Forget about solving all these crimes; the signal triumph here is (spoiler) the heroine’s survival.

Another sweltering month in Charlotte, another boatload of mysteries past and present for overworked, overstressed forensic anthropologist Temperance Brennan.

A week after the night she chases but fails to catch a mysterious trespasser outside her town house, some unknown party texts Tempe four images of a corpse that looks as if it’s been chewed by wild hogs, because it has been. Showboat Medical Examiner Margot Heavner makes it clear that, breaking with her department’s earlier practice (The Bone Collection, 2016, etc.), she has no intention of calling in Tempe as a consultant and promptly identifies the faceless body herself as that of a young Asian man.
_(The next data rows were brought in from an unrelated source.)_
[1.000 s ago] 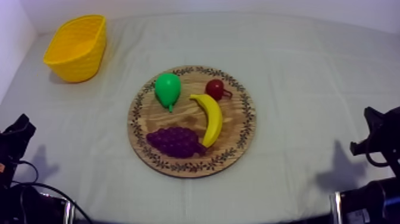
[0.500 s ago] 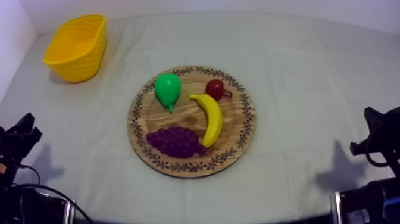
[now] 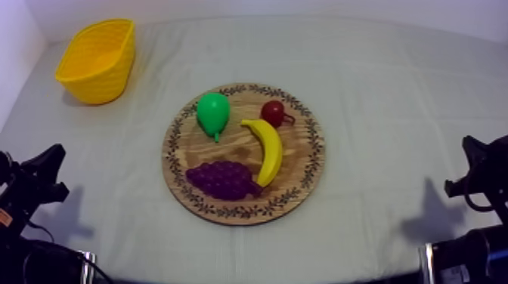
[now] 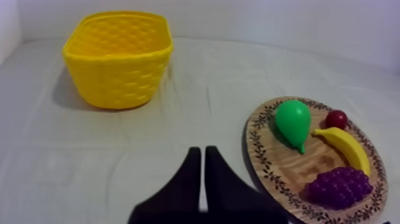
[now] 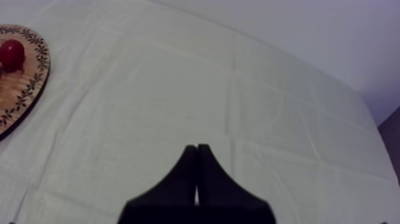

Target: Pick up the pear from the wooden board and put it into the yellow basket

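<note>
The wooden board point(image 3: 298, 147) is light brown with visible grain, and its rim carries a dark ring of small leaf-like marks. On the board, the pear point(image 3: 212, 113) is bright green, the banana point(image 3: 268, 149) yellow, the bunch of grapes point(image 3: 221, 180) deep purple and the small red fruit point(image 3: 272, 112) dark red. Well apart from the board, the basket point(image 3: 98, 60) is yellow with a woven lattice pattern. The counter point(image 3: 393, 98) is grey-white. The left hand point(image 4: 200, 152) and the right hand point(image 5: 197, 148) are black.

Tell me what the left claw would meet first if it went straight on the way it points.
Probably nothing but bare cloth: the shut left claw aims through the gap between the yellow basket and the wooden board. Depth is hard to judge.
</note>
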Tool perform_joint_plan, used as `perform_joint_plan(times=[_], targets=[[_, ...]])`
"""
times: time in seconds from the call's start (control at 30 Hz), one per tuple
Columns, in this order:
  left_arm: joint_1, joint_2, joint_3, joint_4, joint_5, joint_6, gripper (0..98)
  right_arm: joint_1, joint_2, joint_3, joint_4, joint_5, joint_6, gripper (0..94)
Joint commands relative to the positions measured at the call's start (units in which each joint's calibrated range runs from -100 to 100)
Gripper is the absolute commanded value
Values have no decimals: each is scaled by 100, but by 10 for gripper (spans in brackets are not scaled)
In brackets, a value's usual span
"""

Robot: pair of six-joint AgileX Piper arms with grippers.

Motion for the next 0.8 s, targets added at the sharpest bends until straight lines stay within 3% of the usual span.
perform_joint_plan(times=[0.0, 0.23, 0.37, 0.57, 0.77], targets=[[162, 52, -18, -2, -76, 79, 0, 0, 0, -2, -2, 3, 0, 4], [551, 780, -157, 17, -469, 358, 0, 0, 0, -2, -2, 3, 2, 4], [680, 1474, -574, 209, -413, 211, 0, 0, 0, -2, -2, 3, 1, 4], [668, 2719, -1671, 335, 530, 374, 0, 0, 0, -2, -2, 3, 0, 4], [629, 3809, -2554, 559, 1258, 279, 0, 0, 0, -2, -2, 3, 1, 4]])
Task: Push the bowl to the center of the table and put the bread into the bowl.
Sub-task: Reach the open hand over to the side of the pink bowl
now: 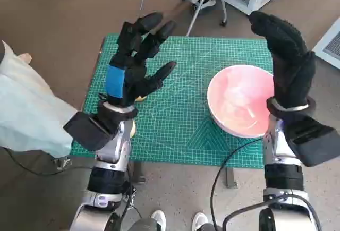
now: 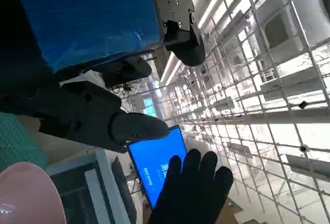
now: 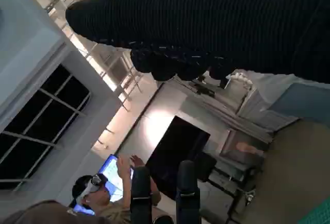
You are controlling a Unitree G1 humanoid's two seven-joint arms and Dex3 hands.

Nettled by several errors in Heavner’s analysis, and even more by her willingness to share the gory details at a press conference, Tempe launches her own investigation, which is not so much off the books as against the books. Heavner isn’t exactly mollified when Tempe, aided by retired police detective Skinny Slidell and a host of experts, puts a name to the dead man. But the hints of other crimes Tempe’s identification uncovers, particularly crimes against children, spur her on to redouble her efforts despite the new M.E.’s splenetic outbursts. Before he died, it seems, Felix Vodyanov was linked to a passenger ferry that sank in 1994, an even earlier U.S. government project to research biological agents that could control human behavior, the hinky spiritual retreat Sparkling Waters, the dark web site DeepUnder, and the disappearances of at least four schoolchildren, two of whom have also turned up dead. And why on earth was Vodyanov carrying Tempe’s own contact information? The mounting evidence of ever more and ever worse skulduggery will pull Tempe deeper and deeper down what even she sees as a rabbit hole before she confronts a ringleader implicated in “Drugs. Fraud. Breaking and entering. Arson. Kidnapping. How does attempted murder sound?”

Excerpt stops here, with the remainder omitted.